# YOUR ASSIGNMENT
Below are several entries. Transcribe exactly those lines that fall from the one with "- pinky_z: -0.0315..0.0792" through the one with "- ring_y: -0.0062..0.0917", end lines included.

-- EXTRACTED DATA follows --

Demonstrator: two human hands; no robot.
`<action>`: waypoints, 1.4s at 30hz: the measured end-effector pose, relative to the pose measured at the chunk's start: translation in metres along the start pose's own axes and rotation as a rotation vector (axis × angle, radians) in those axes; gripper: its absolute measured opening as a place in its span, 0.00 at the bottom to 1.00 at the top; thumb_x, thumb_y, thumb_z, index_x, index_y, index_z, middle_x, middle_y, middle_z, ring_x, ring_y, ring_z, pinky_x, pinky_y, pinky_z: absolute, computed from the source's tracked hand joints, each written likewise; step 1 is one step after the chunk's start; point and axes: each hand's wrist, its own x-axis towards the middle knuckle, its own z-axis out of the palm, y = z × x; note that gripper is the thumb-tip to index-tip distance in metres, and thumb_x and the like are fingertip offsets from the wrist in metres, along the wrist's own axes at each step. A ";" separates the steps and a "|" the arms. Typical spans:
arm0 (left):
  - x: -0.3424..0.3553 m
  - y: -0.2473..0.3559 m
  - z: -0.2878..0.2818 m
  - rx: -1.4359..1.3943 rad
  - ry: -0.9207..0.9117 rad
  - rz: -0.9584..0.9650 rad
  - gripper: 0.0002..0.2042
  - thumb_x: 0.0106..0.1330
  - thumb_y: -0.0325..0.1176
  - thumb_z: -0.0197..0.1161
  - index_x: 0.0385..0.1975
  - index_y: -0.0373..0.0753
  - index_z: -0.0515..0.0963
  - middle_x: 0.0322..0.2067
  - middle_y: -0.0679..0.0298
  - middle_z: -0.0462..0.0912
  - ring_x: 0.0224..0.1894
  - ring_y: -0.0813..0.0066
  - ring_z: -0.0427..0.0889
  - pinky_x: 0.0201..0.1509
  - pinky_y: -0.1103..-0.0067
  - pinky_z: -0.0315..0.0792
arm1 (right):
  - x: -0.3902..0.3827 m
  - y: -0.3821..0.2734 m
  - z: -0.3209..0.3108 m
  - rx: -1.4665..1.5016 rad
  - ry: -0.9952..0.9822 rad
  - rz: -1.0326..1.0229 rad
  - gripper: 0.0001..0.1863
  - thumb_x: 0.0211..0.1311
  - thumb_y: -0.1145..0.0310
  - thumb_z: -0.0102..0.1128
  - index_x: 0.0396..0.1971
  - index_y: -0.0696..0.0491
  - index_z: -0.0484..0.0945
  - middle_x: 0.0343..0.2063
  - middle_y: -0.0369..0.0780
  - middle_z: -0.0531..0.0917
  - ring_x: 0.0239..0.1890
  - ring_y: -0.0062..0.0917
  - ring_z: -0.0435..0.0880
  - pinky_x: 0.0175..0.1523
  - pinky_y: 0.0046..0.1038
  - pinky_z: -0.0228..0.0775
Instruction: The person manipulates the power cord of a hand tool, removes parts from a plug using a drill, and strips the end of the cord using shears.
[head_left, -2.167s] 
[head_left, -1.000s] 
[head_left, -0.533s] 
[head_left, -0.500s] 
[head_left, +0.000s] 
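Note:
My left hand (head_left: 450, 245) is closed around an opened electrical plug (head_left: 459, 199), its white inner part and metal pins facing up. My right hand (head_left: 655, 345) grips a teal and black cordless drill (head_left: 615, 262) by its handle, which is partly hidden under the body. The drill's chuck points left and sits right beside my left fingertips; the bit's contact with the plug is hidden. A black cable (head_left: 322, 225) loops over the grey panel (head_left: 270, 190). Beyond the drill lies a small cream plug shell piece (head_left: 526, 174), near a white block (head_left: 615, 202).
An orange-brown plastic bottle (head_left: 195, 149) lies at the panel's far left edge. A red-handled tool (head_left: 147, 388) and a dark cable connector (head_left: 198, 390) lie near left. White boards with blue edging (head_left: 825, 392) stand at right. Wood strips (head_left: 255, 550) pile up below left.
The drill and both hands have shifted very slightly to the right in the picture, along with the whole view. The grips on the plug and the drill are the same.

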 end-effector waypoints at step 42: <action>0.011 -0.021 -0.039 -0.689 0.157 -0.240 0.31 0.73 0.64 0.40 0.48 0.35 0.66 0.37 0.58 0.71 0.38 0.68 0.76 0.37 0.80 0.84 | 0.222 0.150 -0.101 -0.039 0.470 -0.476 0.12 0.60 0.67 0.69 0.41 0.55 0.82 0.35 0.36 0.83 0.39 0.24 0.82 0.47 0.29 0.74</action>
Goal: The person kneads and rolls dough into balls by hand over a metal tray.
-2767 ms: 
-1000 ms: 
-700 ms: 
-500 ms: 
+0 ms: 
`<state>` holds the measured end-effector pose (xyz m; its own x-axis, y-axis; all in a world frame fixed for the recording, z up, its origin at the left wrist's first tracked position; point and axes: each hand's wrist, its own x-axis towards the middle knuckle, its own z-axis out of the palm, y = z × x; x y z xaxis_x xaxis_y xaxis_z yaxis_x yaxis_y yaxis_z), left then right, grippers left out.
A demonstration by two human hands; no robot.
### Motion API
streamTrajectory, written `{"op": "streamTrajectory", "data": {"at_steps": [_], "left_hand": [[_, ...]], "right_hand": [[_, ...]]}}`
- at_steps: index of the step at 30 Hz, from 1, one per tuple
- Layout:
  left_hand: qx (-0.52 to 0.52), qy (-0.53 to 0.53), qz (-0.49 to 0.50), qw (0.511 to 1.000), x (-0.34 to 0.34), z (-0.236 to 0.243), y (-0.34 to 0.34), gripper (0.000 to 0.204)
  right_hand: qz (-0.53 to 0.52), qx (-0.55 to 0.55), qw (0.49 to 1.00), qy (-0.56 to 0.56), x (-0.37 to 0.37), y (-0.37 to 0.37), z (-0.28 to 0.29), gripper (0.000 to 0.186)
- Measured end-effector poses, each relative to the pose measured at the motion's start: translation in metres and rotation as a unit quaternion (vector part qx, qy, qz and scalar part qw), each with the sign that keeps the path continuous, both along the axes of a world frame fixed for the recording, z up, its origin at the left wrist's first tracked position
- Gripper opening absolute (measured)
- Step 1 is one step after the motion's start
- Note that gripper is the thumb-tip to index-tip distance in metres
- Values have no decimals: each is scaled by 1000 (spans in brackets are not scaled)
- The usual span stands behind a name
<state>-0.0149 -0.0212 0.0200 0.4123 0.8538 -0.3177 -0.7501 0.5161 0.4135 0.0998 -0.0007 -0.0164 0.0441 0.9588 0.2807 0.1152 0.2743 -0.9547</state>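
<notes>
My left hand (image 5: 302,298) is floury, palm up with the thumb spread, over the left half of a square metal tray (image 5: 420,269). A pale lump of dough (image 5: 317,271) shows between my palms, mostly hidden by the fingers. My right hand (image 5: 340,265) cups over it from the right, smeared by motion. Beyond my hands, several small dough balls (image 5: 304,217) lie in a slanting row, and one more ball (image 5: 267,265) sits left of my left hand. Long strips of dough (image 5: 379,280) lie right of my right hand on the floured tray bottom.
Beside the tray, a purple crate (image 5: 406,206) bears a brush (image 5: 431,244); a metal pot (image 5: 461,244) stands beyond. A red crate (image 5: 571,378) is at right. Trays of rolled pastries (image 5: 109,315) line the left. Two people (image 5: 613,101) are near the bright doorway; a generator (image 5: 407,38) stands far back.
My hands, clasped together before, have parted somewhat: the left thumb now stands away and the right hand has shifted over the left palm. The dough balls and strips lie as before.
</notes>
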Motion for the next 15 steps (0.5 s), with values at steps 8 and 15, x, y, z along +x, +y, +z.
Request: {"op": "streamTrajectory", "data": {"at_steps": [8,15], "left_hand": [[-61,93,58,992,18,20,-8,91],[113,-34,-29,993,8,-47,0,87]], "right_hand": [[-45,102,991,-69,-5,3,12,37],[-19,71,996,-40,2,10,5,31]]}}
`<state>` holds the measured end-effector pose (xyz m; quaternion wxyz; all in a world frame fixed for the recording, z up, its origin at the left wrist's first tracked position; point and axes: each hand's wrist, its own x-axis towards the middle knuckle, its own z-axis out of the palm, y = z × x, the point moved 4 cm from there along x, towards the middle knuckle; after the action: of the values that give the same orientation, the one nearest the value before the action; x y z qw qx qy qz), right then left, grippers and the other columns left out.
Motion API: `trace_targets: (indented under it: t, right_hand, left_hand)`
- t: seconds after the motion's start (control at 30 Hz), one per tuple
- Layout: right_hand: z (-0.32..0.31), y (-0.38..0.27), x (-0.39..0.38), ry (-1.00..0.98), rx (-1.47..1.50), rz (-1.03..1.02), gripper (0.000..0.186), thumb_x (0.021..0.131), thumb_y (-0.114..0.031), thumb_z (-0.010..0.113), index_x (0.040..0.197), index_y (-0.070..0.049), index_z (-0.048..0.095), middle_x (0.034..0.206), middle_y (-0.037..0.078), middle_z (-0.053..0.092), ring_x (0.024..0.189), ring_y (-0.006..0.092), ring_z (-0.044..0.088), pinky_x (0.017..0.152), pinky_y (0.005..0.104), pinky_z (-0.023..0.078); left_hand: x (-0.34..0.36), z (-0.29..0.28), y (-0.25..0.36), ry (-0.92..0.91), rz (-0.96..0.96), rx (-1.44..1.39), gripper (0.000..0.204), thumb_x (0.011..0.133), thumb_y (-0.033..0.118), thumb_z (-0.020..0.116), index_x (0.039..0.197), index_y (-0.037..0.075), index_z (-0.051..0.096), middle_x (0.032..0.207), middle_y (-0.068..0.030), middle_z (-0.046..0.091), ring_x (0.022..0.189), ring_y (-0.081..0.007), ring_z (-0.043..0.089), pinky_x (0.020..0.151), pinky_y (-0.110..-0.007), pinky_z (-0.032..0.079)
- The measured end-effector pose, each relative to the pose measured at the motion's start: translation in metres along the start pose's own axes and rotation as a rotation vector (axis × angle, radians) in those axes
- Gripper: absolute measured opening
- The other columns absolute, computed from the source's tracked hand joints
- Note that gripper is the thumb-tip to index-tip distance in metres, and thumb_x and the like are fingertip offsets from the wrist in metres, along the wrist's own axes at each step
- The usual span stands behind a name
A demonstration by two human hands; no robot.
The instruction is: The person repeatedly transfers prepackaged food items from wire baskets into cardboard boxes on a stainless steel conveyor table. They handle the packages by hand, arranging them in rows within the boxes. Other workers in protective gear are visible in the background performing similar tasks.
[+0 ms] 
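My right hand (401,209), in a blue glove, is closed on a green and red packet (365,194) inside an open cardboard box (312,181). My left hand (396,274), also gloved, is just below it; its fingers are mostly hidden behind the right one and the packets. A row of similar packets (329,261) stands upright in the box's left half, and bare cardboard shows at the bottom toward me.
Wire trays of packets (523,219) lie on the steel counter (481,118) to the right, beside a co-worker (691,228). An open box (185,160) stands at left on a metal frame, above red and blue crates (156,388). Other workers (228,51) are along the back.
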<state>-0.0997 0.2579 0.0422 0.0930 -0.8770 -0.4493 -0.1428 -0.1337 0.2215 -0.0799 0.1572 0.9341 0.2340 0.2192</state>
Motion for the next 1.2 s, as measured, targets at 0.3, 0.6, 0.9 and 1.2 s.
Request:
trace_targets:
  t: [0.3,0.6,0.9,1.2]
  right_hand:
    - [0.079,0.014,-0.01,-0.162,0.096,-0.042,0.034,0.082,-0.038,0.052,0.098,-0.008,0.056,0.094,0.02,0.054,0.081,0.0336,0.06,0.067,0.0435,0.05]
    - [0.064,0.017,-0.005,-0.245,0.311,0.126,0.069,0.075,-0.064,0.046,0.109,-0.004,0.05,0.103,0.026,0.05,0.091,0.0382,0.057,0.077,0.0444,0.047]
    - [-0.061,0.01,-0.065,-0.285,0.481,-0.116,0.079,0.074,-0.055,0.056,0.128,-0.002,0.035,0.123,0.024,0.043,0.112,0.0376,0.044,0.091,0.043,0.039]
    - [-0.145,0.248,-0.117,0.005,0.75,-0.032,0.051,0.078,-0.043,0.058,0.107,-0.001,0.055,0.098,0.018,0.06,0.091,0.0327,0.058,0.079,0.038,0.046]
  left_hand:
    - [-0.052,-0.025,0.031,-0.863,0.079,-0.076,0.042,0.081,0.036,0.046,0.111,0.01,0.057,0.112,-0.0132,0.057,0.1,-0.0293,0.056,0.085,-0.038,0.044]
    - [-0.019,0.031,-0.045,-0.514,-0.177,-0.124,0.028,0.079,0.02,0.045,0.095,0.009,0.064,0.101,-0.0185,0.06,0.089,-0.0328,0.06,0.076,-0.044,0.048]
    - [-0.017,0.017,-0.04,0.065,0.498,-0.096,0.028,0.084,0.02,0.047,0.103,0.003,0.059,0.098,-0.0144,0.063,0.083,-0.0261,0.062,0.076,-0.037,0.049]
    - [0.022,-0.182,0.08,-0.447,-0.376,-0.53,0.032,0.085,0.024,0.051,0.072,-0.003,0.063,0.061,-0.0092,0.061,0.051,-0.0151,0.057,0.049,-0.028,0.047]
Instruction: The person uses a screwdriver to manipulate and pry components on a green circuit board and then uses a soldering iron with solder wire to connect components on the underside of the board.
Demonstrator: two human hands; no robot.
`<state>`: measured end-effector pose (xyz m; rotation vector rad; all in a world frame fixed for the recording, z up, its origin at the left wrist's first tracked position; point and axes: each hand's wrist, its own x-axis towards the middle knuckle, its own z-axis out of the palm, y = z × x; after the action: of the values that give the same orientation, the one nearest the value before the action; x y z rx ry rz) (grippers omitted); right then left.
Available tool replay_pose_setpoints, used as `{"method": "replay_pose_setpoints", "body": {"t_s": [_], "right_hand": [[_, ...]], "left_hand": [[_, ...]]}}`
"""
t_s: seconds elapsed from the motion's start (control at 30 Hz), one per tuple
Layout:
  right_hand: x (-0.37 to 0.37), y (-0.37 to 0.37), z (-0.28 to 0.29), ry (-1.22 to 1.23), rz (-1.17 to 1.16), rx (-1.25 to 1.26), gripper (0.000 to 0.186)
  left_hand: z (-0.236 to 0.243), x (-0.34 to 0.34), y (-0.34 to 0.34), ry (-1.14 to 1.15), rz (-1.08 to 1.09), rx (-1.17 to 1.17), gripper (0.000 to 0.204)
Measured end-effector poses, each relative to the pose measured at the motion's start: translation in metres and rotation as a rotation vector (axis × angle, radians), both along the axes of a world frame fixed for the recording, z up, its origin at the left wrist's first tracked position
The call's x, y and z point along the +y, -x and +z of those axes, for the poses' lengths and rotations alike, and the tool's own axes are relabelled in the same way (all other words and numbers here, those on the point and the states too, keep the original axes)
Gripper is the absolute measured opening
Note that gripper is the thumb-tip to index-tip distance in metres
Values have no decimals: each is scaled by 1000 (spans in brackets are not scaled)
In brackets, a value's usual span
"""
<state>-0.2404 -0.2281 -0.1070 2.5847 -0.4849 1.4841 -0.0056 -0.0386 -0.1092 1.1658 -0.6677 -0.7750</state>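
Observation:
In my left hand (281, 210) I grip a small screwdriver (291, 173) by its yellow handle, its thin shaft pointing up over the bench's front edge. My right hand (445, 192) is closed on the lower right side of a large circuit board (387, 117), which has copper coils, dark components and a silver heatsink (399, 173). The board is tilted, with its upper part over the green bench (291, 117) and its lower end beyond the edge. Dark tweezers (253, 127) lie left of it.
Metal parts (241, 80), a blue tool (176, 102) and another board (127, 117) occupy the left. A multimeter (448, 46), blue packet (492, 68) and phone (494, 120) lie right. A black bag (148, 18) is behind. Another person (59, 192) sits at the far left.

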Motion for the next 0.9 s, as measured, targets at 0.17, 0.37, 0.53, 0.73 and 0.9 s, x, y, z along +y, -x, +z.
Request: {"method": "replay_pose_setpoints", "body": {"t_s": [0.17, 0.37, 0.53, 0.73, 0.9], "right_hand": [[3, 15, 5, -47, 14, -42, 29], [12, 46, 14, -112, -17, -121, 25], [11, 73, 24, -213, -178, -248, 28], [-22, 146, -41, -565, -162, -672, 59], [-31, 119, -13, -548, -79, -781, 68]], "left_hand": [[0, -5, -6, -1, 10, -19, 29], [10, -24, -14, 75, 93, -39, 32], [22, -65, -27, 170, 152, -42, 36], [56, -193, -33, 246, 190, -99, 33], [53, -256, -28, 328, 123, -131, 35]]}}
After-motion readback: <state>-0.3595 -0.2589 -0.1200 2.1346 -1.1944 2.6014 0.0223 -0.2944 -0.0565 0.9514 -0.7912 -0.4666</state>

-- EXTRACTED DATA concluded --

# RESULT OF THIS EXERCISE
  - pinky_z: -0.0315..0.0792
arm1 (right):
  - x: -0.3902..0.3827 m
  - y: -0.3821..0.2734 m
  - z: -0.3209..0.3108 m
  - rx: -1.4665..1.5016 rad
  - ry: -0.9952..0.9822 rad
  - rz: -1.0326..1.0229 rad
  - gripper: 0.0001..0.1863
  - thumb_x: 0.0211..0.1311
  - thumb_y: -0.1145..0.0310
  - thumb_z: -0.0102..0.1128
  - index_x: 0.0396..0.1971
  - index_y: -0.0696..0.0491
  - index_z: -0.0484..0.0945
  - middle_x: 0.0343..0.2063
  - middle_y: -0.0369..0.0780
  - middle_z: -0.0531..0.0917
  - ring_x: 0.0239..0.1890
  - ring_y: -0.0062..0.0917

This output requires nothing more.